### WORK TASK
Return only the lines of the listing below that run from the line with "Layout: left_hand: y" through the line with "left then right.", both ends included, exactly as written.

### RECORD SET
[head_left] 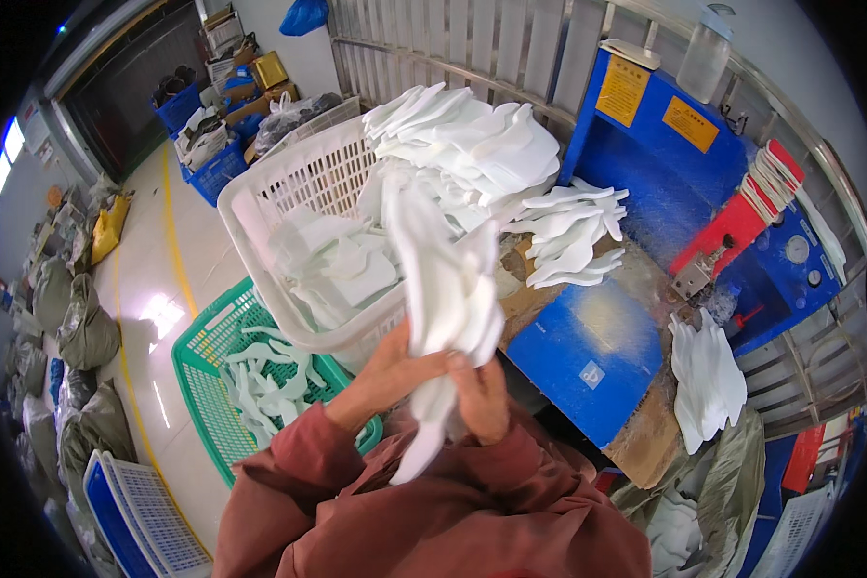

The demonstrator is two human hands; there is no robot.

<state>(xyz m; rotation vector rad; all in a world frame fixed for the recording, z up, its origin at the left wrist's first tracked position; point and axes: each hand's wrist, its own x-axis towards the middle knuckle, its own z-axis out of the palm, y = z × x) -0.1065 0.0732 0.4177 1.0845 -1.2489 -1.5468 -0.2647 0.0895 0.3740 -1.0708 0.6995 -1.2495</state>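
Two hands gripped a stack of white foam pieces (443,289)
Left hand (395,371) and right hand (482,395) fingers closed around its lower part, above a white basket (289,183)

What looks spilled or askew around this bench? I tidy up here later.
The white slatted plastic basket sits tilted on the bench, propped over the green slatted basket. Pale dust coats the blue machine. Both hands, left hand and right hand, grip a stack of white foam cutouts.
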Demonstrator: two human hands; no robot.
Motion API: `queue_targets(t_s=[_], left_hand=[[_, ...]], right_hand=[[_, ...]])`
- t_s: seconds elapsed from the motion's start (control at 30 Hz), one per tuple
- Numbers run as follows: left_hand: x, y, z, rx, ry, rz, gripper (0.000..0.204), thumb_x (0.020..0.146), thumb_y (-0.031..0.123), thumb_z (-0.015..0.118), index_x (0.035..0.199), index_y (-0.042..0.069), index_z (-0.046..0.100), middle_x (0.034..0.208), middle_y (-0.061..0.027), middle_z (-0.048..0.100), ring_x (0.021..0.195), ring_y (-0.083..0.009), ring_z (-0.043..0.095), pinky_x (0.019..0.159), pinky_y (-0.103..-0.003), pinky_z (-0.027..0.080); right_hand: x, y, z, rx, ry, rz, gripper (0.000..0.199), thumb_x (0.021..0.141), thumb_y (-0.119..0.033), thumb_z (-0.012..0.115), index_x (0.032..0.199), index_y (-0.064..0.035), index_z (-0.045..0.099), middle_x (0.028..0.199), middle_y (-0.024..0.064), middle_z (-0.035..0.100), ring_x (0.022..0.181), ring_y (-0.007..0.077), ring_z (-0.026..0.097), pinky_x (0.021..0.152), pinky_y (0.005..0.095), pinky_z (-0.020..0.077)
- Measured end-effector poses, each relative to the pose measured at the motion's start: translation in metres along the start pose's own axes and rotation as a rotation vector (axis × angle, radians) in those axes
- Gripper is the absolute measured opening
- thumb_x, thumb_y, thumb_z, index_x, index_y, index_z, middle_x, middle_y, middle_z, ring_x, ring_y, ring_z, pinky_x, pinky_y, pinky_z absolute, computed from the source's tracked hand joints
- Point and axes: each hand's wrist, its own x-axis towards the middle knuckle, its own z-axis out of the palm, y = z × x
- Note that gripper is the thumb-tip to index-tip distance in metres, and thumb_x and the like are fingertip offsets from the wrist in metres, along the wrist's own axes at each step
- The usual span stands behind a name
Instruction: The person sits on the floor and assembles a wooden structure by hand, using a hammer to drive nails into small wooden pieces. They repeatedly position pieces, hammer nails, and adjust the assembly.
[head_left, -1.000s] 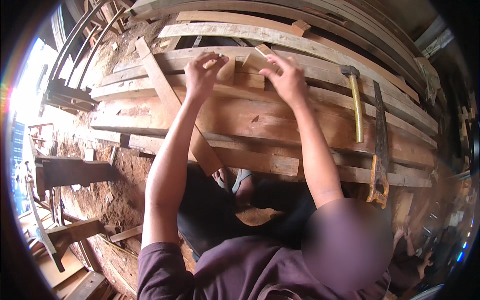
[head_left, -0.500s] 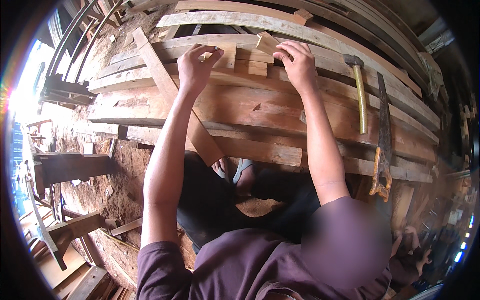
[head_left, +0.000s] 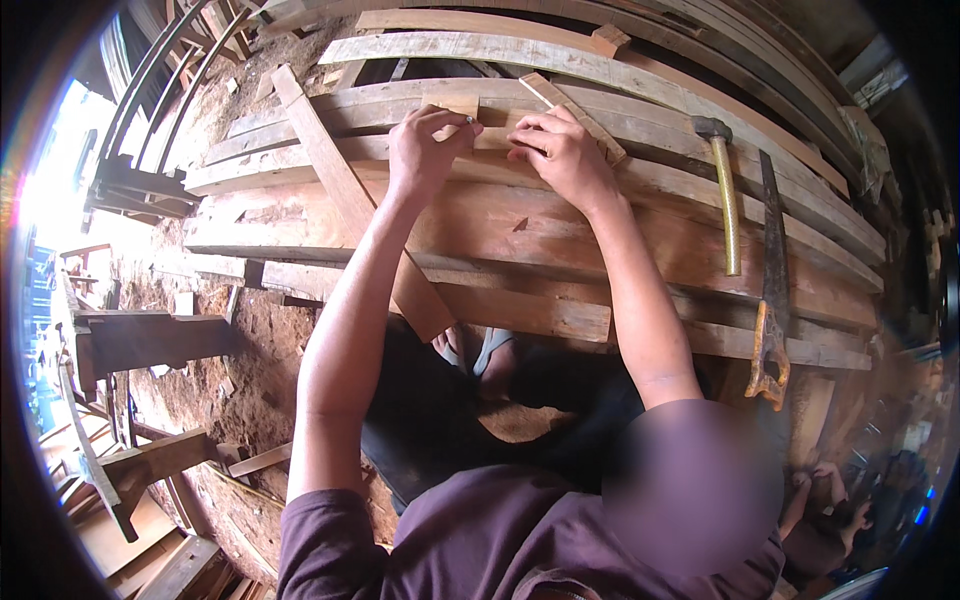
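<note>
Over the stacked wooden beams (head_left: 520, 222), my left hand (head_left: 425, 150) has its thumb and fingers drawn together. A tiny shiny bit shows at its fingertips, too small to name. A short distance to the right, my right hand (head_left: 568, 158) is curled with its fingertips close together, and whatever it may hold is hidden. The two hands face each other without touching. A short wooden strip (head_left: 590, 122) lies slanted across the beams just behind my right hand. Beyond my left fingers sits a small pale wood piece (head_left: 455, 102).
A hammer (head_left: 727, 200) with a yellowish handle and a handsaw (head_left: 772, 250) lie across the beams at right. A flat board (head_left: 335, 175) crosses them diagonally at left. Wooden stands (head_left: 150, 345) rise from the dirt floor at far left. Another person (head_left: 820, 520) is at lower right.
My hands have come closer together, the left moving right and the right moving left and slightly nearer. The wooden strip by my right fingers now lies slanted on the beams, apart from the fingertips.
</note>
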Motion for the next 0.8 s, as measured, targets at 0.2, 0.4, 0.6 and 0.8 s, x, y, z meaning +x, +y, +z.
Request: queue_targets(t_s=[0.2,0.4,0.6,0.8], left_hand=[[-0.002,0.001,0.003,0.115,-0.021,0.077,0.026,0.092,0.035,0.087,0.105,0.012,0.089,0.112,-0.0089,0.081,0.113,-0.0305,0.072,0.1,-0.042,0.054],[-0.004,-0.001,0.009,0.155,-0.011,0.162,0.024,0.09,0.032,0.087,0.098,0.01,0.089,0.102,-0.006,0.081,0.111,-0.0317,0.067,0.102,-0.045,0.053],[-0.003,-0.015,0.014,0.254,0.01,0.295,0.015,0.092,0.026,0.082,0.098,0.014,0.089,0.103,-0.0054,0.081,0.11,-0.0298,0.07,0.101,-0.044,0.054],[0.0,-0.026,0.02,0.276,-0.087,0.417,0.019,0.089,0.027,0.088,0.098,0.01,0.089,0.101,-0.0044,0.08,0.114,-0.0314,0.067,0.107,-0.048,0.048]], right_hand=[[-0.002,0.002,0.003,0.012,0.02,0.002,0.023,0.083,-0.003,0.087,0.105,-0.0066,0.087,0.11,0.0059,0.082,0.105,0.026,0.071,0.092,0.0381,0.0624],[-0.002,0.004,0.0,-0.037,-0.008,0.024,0.019,0.091,-0.022,0.087,0.108,-0.0143,0.088,0.115,-0.0031,0.081,0.114,0.0216,0.07,0.091,0.0387,0.0647],[-0.003,0.0,0.003,0.026,-0.007,0.042,0.024,0.085,-0.012,0.09,0.108,-0.0083,0.087,0.114,0.0059,0.081,0.109,0.0268,0.071,0.097,0.0384,0.0608],[0.005,0.022,-0.063,0.092,0.25,0.037,0.039,0.098,-0.034,0.086,0.126,-0.0087,0.082,0.123,0.0109,0.083,0.116,0.0267,0.076,0.104,0.0362,0.0567]])
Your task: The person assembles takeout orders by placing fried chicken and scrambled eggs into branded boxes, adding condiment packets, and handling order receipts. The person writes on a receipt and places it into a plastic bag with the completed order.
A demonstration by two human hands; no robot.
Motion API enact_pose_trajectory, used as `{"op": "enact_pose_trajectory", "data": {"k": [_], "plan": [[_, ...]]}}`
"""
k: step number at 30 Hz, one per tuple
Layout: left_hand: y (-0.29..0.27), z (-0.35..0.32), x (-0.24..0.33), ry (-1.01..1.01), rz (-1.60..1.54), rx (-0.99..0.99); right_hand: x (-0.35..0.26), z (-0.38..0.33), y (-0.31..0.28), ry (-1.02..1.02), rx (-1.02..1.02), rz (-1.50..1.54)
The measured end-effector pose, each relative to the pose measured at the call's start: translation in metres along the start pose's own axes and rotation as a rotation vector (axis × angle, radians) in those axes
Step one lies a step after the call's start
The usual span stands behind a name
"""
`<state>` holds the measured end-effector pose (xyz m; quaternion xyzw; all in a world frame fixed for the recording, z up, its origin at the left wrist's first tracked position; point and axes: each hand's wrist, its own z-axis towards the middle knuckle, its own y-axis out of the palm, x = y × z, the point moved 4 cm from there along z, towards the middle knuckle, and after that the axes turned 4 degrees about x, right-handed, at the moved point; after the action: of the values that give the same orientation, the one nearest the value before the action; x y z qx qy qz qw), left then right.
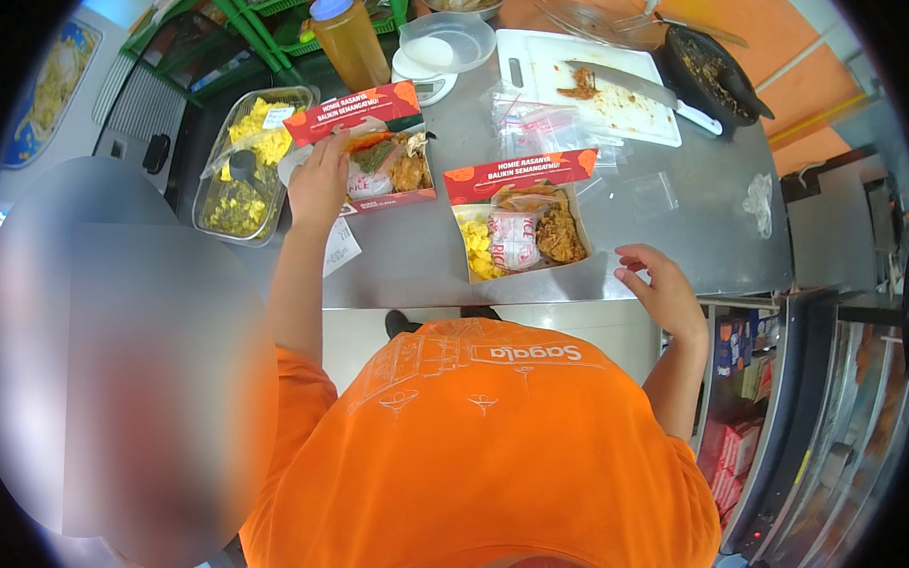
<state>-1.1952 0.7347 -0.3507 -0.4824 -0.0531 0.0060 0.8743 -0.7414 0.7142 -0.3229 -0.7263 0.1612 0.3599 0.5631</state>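
My left hand (320, 179) reaches over the left side of an open red-and-white meal box (414, 199). Its fingers are bent and close together; what they hold, if anything, is hidden. A pale, translucent piece (294, 164) shows beside them. That box holds a wrapped rice pack (369, 185), fried chicken (410, 170) and a green and orange-red topping. To its right stands a second open meal box (520, 282) with scrambled egg (478, 247), wrapped rice and fried chicken (559, 235). Near the table's front edge, my right hand (661, 287) is open, fingers loosely curled and holding nothing.
A clear tub (275, 203) of yellow egg stands at the left. Behind are a sauce bottle (351, 45), a scale (424, 83), plastic bags (540, 127), a cutting board (528, 48) with a knife (637, 86), and a dark mortar (710, 73). A paper slip (342, 246) lies nearer.
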Motion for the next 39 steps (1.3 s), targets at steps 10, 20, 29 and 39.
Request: {"op": "enact_pose_trajectory", "data": {"k": [10, 20, 29, 39], "plan": [[0.02, 0.011, 0.013, 0.17, 0.237, -0.151, 0.016, 0.01, 0.028, -0.023, 0.011, 0.026], [0.028, -0.127, 0.103, -0.871, -1.162, -0.693, 0.071, 0.07, 0.08, 0.139, 0.018, 0.33], [0.036, -0.141, 0.114, -0.432, -0.942, -0.631, 0.065, 0.025, 0.101, 0.311, -0.207, 0.609], [-0.007, -0.22, 0.084, -0.878, -0.958, -0.73, 0.043, -0.023, 0.161, 0.478, -0.413, 0.653]]}}
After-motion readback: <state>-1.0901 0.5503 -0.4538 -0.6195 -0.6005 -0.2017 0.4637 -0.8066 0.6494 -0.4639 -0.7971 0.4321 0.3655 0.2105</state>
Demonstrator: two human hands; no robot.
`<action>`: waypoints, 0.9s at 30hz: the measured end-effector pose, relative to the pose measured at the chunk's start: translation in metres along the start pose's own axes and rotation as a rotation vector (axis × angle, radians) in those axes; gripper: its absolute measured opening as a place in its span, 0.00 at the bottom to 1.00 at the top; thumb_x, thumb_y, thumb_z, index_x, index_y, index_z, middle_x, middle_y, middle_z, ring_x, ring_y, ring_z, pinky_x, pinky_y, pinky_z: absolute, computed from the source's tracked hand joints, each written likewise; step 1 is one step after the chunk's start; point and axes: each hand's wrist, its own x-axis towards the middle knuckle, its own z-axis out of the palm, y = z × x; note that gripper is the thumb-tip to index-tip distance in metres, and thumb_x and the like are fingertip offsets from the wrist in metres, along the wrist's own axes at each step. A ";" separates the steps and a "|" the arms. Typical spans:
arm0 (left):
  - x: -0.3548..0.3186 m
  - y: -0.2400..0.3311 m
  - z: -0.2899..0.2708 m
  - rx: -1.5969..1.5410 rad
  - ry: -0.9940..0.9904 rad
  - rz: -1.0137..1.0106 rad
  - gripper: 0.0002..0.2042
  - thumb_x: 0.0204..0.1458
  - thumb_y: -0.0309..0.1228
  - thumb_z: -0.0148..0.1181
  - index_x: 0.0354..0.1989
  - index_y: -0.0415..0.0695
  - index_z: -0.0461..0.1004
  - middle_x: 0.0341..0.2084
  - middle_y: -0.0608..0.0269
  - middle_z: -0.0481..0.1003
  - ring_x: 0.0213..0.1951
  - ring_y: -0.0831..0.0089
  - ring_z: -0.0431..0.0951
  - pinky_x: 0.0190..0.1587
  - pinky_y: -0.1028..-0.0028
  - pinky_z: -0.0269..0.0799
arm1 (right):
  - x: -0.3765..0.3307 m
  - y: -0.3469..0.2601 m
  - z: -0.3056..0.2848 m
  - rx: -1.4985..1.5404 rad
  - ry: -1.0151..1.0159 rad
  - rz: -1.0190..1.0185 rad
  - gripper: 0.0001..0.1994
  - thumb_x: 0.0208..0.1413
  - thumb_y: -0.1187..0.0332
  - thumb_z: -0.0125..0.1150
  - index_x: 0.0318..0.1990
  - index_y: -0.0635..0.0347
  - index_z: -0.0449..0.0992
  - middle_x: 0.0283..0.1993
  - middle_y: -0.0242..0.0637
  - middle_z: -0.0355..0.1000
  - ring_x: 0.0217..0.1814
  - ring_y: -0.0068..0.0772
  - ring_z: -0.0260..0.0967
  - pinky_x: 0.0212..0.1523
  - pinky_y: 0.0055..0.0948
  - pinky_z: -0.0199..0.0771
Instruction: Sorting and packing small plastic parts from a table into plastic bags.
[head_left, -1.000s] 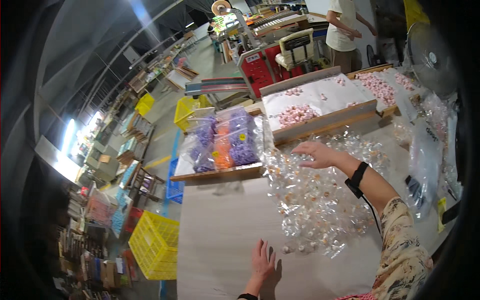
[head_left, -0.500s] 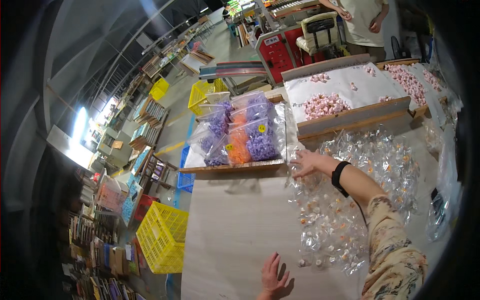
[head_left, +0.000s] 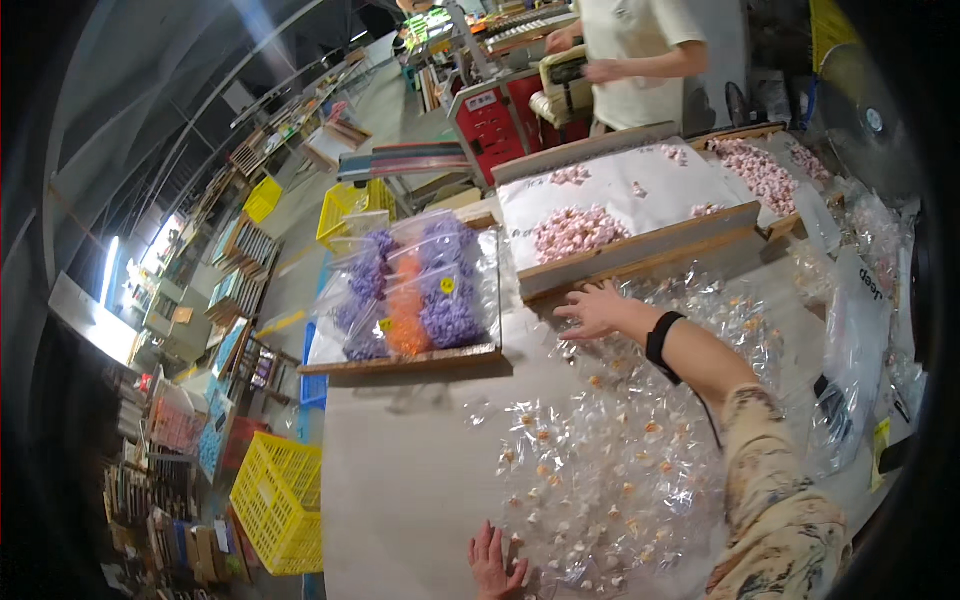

### EXERCISE RESPONSE
Layout: left_hand: y (-0.29..0.27), z (-0.35..0.32), x (-0.24..0.33), ry (-1.01..1.01), rz (-1.60..1.54), rx (-0.99..0.99); right_hand: x (-0.35..0.26), z (-0.38..0.33), y (-0.31..0.28), ry (-1.02..1.02), rx (-1.02..1.02), rz (-1.50..1.54)
The measured end-effector pose, each relative to the pose measured at the call's start: translation in metres along the start pose's own axes and rotation as a rotation vector (axis × angle, radians) in those axes
Step one lies a step after the call's start
The usual span stands behind a name
"""
`<state>` holds the measured end-effector pose (xyz m; quaternion xyzw; all in a world frame fixed for the recording, z up, its origin at the left wrist's first tracked position; point and axes: each hand's wrist, its own z-axis towards the middle knuckle, its own y-axis out of the palm, x = y × z, the point moved 4 cm from there along z, towards the middle knuckle, and after that the axes turned 4 degrees about x, right-handed, at the moved point; after the action: of the values that give the same orientation, the one nearest the value before the action; x y z qx qy qz qw), left then right.

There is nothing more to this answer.